Australian rules footballer

Sydney Charles Billings (1 January 1879 – 5 June 1915) was an Australian rules footballer who played with Fitzroy in the Victorian Football League (VFL).

==Career==
Billings, a defender recruited from Rose of Northcote, was already 26 when he debuted for Fitzroy in the 1905 VFL season. Fitzroy were the reigning VFL premiers, but Billings broke into the side in the opening round and played 13 games in the home and away season. He didn't take part in the 1905 finals series, which ended with Fitzroy claiming another premiership. In the 1906 season, Billings played only the first seven rounds, but in the 1907 season he was a regular in the team, with 12 appearances. Often used as a full-back, Billings was said to be noted for his "brilliant high marking"

In 1908 he got a permit to return to Rose of Northcote. By this time he was also playing district cricket for the Northcote Cricket Club and in 1911–12 was a member of the club's first-grade premiership side. As a footballer he went on to play for Northcote in the Victorian Football Association (VFA), later Northcote-Preston as a result of a merger. He was cleared to the Williamstown Football Club in 1912. He played only three games for 'Town without kicking a goal in his only season for the Royal Blue and Golds.

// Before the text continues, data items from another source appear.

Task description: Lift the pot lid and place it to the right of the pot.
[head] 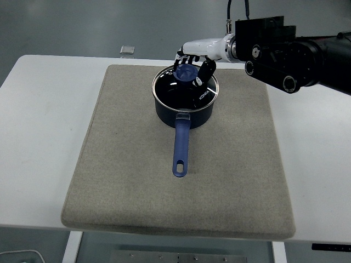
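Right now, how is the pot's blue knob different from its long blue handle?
The round blue knob sits on top of the dark glass lid; the long blue handle sticks out sideways from the pot toward the table's near edge. The right hand is around the knob; nothing touches the handle. Both are blue.

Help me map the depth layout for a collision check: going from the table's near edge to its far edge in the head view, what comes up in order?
Near edge of the grey mat → pot handle → pot → blue lid knob with the right hand at it → small grey object at the far edge.
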Controlling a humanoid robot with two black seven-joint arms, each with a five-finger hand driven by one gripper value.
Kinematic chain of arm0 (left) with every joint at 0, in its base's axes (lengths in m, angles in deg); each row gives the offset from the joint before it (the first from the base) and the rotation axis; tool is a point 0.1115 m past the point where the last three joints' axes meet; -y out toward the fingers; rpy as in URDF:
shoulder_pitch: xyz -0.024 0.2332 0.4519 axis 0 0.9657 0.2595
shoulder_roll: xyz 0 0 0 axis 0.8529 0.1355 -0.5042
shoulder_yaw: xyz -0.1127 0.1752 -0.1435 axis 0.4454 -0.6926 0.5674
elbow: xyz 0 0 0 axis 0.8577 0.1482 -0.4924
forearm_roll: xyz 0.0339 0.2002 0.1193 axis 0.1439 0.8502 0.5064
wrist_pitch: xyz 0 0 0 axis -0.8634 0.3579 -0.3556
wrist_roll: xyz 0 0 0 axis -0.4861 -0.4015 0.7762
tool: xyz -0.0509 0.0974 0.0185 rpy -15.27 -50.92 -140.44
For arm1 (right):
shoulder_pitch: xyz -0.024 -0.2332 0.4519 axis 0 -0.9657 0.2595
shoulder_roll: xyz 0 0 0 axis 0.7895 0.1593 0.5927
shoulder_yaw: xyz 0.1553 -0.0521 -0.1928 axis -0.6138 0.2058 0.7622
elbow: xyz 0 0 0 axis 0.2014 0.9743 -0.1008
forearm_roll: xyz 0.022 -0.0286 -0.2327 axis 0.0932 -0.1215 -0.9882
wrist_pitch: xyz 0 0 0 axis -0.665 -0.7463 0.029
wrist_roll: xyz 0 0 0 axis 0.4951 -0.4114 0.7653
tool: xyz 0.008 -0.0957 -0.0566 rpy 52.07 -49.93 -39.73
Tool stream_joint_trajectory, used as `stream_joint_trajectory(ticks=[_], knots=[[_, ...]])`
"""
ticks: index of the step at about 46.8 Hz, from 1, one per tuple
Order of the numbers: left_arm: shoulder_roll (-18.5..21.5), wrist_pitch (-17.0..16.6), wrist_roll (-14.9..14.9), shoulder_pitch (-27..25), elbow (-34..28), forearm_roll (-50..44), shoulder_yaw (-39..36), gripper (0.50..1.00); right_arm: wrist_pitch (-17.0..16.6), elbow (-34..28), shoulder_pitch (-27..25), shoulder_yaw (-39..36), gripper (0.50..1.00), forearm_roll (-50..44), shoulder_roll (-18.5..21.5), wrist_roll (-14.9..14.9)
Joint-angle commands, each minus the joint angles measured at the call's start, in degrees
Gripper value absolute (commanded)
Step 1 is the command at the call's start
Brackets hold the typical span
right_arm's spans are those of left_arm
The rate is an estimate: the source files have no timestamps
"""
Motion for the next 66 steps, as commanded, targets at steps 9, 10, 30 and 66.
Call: stream_joint_trajectory(ticks=[9,10,30,66], knots=[[0.0,0.0,0.0,0.0,0.0,0.01,0.0,1.0,-0.21,0.27,0.18,0.0,0.603,-0.35,0.0,-0.04],[0.0,0.0,0.0,0.0,0.0,0.01,0.0,1.0,-0.21,0.27,0.18,0.0,0.59,-0.44,0.0,-0.04],[0.0,0.0,0.0,0.0,0.0,0.01,0.0,1.0,-0.47,0.44,0.45,0.0,0.523,-0.26,0.0,-0.04],[0.0,0.0,0.0,0.0,0.0,0.01,0.0,1.0,-4.16,0.53,4.14,0.18,0.5,0.53,-4.57,-0.04]])
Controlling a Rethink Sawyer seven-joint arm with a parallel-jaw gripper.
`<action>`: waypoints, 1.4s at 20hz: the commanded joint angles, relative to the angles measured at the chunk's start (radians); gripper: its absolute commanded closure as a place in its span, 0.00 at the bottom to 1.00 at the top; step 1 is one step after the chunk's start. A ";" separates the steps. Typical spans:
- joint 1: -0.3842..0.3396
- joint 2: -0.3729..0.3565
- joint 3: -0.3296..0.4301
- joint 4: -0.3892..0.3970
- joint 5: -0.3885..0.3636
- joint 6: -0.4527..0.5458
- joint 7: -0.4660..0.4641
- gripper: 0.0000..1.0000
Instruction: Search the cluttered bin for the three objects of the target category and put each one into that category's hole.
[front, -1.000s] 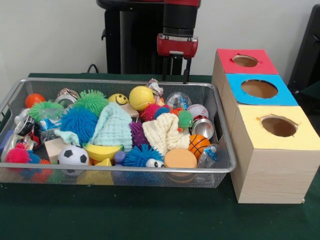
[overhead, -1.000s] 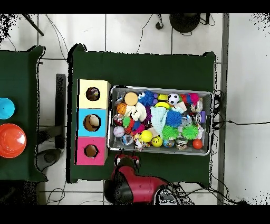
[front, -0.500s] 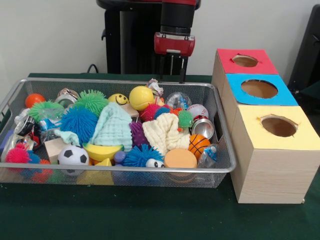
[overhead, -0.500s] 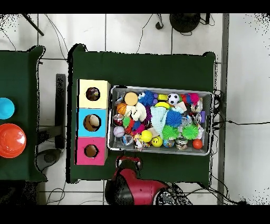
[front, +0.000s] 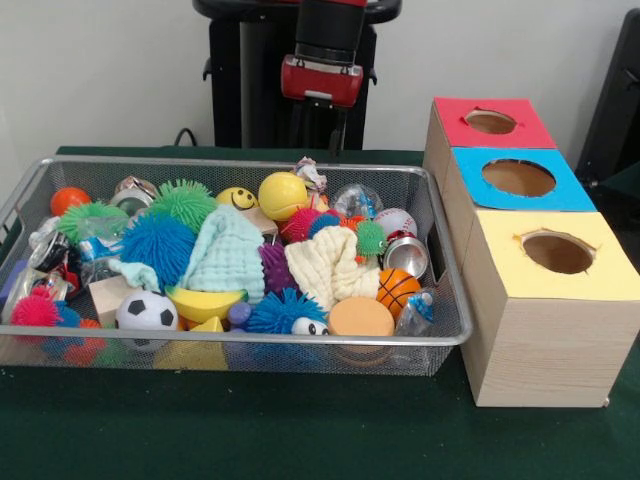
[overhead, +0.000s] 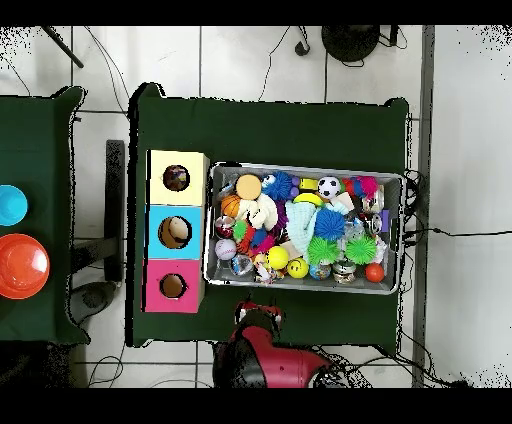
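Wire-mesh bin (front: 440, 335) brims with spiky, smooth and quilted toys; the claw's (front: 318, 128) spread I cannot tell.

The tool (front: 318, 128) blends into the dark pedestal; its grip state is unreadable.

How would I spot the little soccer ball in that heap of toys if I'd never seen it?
Start at the wire mesh bin on the green table, and look along its front wall towards the left corner. The soccer ball sits there, beside a yellow banana; it is the only white ball with black patches.
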 joint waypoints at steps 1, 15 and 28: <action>-0.050 0.023 0.025 -0.088 -0.033 0.007 0.124 0.00; -0.044 0.071 0.045 -0.132 -0.018 -0.035 0.129 0.00; -0.006 0.055 0.027 -0.156 -0.015 -0.141 0.124 0.00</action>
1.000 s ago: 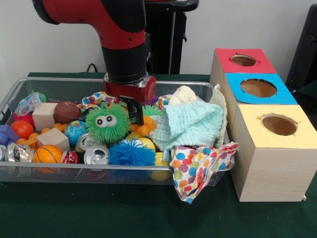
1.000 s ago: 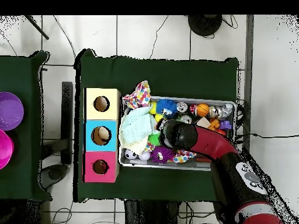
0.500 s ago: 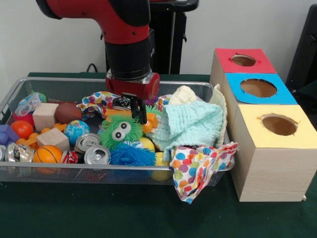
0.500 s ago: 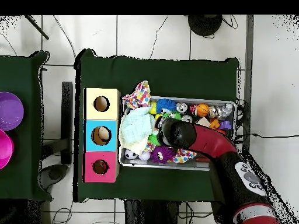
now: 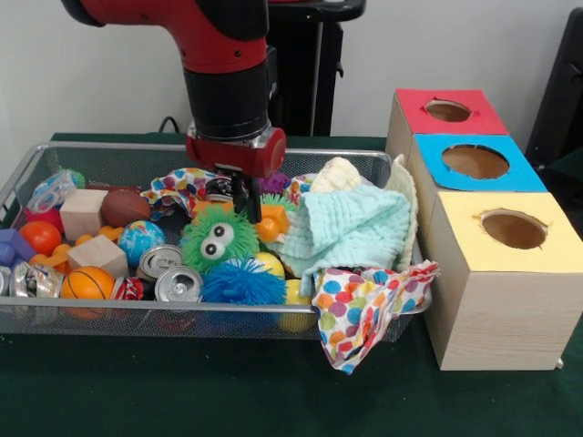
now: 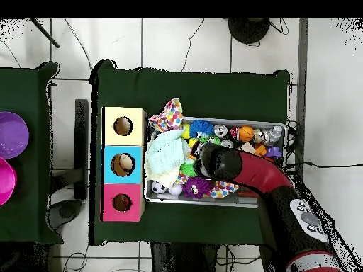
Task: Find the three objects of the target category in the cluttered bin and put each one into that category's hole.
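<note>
My gripper (image 5: 242,208) hangs from the red and black arm over the middle of the wire bin (image 5: 91,147). It sits just above a green fuzzy toy with eyes (image 5: 217,238) and beside an orange toy (image 5: 270,224). A blue spiky ball (image 5: 241,280) lies in front of them. A mint cloth (image 5: 351,228) fills the bin's right part. To the right stand three boxes with holes: red (image 5: 446,113), blue (image 5: 475,164) and yellow (image 5: 512,232). In the overhead view the arm's wrist (image 6: 215,161) hides the gripper above the bin (image 6: 220,204).
A polka-dot cloth (image 5: 364,308) hangs over the bin's front right corner. Wooden blocks (image 5: 82,212), cans (image 5: 177,284), a brown football (image 5: 123,206) and small balls crowd the bin's left half. Purple and pink bowls (image 6: 10,134) sit on a separate table.
The gripper has risen a little and shifted slightly left. The green fuzzy toy has slid right and toward the bin's front, then settled under the gripper.
</note>
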Motion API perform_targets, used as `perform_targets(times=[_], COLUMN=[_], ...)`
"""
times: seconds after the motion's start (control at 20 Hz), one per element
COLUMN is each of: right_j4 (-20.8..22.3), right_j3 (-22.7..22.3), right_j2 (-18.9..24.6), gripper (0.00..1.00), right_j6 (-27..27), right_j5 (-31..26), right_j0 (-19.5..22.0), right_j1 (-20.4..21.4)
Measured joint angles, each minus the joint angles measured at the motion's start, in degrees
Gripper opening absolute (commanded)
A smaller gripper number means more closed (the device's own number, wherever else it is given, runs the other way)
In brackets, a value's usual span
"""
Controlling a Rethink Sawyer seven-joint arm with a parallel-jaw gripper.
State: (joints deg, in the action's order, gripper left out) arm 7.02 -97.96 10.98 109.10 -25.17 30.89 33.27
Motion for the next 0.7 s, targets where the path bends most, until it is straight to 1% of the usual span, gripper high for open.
perform_targets(times=[0.4,0.7], right_j4=[0.1,1.8], right_j3=[0.0,0.0], right_j2=[-0.7,-0.8], gripper=[0.0,0.0], right_j6=[0.0,0.0], right_j5=[-2.3,-2.4], right_j0=[2.5,4.2], right_j1=[0.6,1.2])
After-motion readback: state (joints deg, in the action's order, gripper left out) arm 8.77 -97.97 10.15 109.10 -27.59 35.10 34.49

==Personal life and death==
Billings died in a car accident at Morang on the night of 5 June 1915, aged 36. He was a passenger in the car, which had to swerve into an embankment to avoid colliding with a wood dray. The back tyre burst and the occupants were tossed out of the vehicle. Billings appeared relatively unharmed, as he was able to go over and assist his companions in moving the car, but after giving it a lift lost consciousness. It was likely that he had suffered heart failure.

He was married to Luisa Billings, with whom he had two children, Charlie and Bessie. A concert was held at Northcote Town Hall to raise money for his family.